# Exercise instructions:
Set down the material exactly. Keep every line.
BEGIN
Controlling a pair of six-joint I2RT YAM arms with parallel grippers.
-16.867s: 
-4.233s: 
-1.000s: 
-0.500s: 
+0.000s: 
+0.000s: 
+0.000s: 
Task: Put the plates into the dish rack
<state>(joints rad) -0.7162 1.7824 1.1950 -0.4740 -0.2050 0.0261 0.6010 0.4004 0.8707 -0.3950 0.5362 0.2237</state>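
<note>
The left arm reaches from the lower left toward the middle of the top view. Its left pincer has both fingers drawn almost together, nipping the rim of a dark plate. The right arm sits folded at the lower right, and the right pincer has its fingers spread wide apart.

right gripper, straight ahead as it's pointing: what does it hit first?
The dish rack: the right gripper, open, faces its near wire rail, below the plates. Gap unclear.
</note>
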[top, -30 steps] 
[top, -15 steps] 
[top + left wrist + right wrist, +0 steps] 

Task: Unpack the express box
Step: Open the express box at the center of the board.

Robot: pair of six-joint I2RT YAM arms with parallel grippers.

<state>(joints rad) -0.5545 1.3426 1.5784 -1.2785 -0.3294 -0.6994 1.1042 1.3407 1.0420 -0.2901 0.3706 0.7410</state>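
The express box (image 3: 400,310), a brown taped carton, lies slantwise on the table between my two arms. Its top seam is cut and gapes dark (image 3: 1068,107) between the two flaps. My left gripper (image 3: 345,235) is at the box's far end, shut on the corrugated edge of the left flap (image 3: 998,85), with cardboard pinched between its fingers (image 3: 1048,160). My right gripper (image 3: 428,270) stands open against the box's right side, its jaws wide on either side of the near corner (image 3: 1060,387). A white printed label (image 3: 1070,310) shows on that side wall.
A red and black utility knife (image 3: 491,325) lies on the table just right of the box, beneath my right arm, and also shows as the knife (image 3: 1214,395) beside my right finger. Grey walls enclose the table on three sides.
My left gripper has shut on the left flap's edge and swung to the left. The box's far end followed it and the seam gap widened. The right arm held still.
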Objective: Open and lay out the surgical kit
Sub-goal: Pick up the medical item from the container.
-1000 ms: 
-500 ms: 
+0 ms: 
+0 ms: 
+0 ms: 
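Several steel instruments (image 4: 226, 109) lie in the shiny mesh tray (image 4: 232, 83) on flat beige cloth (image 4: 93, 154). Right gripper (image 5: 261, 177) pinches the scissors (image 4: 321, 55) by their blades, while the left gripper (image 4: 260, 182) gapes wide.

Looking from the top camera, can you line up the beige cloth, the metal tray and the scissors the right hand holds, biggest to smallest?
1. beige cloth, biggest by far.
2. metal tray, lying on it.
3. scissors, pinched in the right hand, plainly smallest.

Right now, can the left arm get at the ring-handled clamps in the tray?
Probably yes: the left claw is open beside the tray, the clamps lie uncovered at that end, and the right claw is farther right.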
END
# Result of this task:
Controlling a pair of six-joint I2RT YAM arms with parallel grippers.
-16.867s: 
-4.233s: 
-1.000s: 
-0.500s: 
+0.000s: 
+0.000s: 
+0.000s: 
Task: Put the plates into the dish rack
<state>(joints rad) -0.7162 1.7824 1.1950 -0.4740 -0.2050 0.0261 0.6010 0.4004 0.8707 -0.3950 0.5362 0.2237</state>
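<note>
The left arm reaches from the lower left toward the middle of the top view. Its left pincer has both fingers drawn almost together, nipping the rim of a dark plate. The right arm sits folded at the lower right, and the right pincer has its fingers spread wide apart.

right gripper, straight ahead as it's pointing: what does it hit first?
The dish rack: the right gripper, open, faces its near wire rail, below the plates. Gap unclear.
</note>
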[top, -30 steps] 
[top, -15 steps] 
[top + left wrist + right wrist, +0 steps] 

Task: Unpack the express box
Step: Open the express box at the center of the board.

Robot: pair of six-joint I2RT YAM arms with parallel grippers.

<state>(joints rad) -0.5545 1.3426 1.5784 -1.2785 -0.3294 -0.6994 1.1042 1.3407 1.0420 -0.2901 0.3706 0.7410</state>
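The express box (image 3: 400,310), a brown taped carton, lies slantwise on the table between my two arms. Its top seam is cut and gapes dark (image 3: 1068,107) between the two flaps. My left gripper (image 3: 345,235) is at the box's far end, shut on the corrugated edge of the left flap (image 3: 998,85), with cardboard pinched between its fingers (image 3: 1048,160). My right gripper (image 3: 428,270) stands open against the box's right side, its jaws wide on either side of the near corner (image 3: 1060,387). A white printed label (image 3: 1070,310) shows on that side wall.
A red and black utility knife (image 3: 491,325) lies on the table just right of the box, beneath my right arm, and also shows as the knife (image 3: 1214,395) beside my right finger. Grey walls enclose the table on three sides.
My left gripper has shut on the left flap's edge and swung to the left. The box's far end followed it and the seam gap widened. The right arm held still.
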Objective: Open and lay out the surgical kit
Sub-goal: Pick up the medical item from the container.
-1000 ms: 
-500 ms: 
+0 ms: 
+0 ms: 
+0 ms: 
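Several steel instruments (image 4: 226, 109) lie in the shiny mesh tray (image 4: 232, 83) on flat beige cloth (image 4: 93, 154). Right gripper (image 5: 261, 177) pinches the scissors (image 4: 321, 55) by their blades, while the left gripper (image 4: 260, 182) gapes wide.

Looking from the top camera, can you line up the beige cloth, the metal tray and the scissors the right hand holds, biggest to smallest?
1. beige cloth, biggest by far.
2. metal tray, lying on it.
3. scissors, pinched in the right hand, plainly smallest.

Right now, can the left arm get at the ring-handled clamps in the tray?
Probably yes: the left claw is open beside the tray, the clamps lie uncovered at that end, and the right claw is farther right.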

Nothing remains to add to the output.